There are auctions for ten books in total, all of which finish on Sunday, and only one of which, as I type, has a bid in. The books are a mix of British and American first editions, mostly hardbacks (and one paperback), some quite scarce, all plucked from my personal collection (most having appeared previously on this very blog), all listed with relatively low starting prices. They are as follows:
A 1974 American first edition of Donald E. Westlake's Jimmy the Kid, the Dortmunder novel that features excerpts from the 'missing' Parker novel Child Heist.

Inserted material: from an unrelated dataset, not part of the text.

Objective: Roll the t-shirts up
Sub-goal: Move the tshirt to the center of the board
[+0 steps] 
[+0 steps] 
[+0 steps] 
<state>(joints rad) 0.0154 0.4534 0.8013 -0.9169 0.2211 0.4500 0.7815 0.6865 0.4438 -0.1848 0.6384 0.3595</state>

A 1974 American first edition of Richard Stark's Butcher's Moon, the sixteenth Parker novel and the explosive finale to the original run of Parkers.
A 1977 American first edition of Donald E. Westlake's Nobody's Perfect, the fourth Dortmunder novel.
A 1971 British first edition of Donald E. Westlake's Adios Scheherazade, his fictionalised account of his time as a sleaze paperback writer.
A 1966 British first edition of Donald E. Westlake's The Fugitive Pigeon, his first 'nephew' caper, featuring a fab Denis McLoughlin dust jacket.
A 1974 British first edition of James Mitchell's Death and Bright Water, the third Callan spy novel.
A 1972 British first edition of Victor Canning's The Rainbird Pattern, second novel in the 'Birdcage' spy series and believed by many to be the author's best book.
A 1974 British first edition of Anthony Price's Other Paths to Glory, the fifth novel in his David Audley spy series.
A 1958 British first edition of Harry Carmichael's A Question of Time, with a great William Randell dust jacket.
And a 1946 first American paperback edition of Cornell Woolrich's classic noir thriller The Black Path of Fear.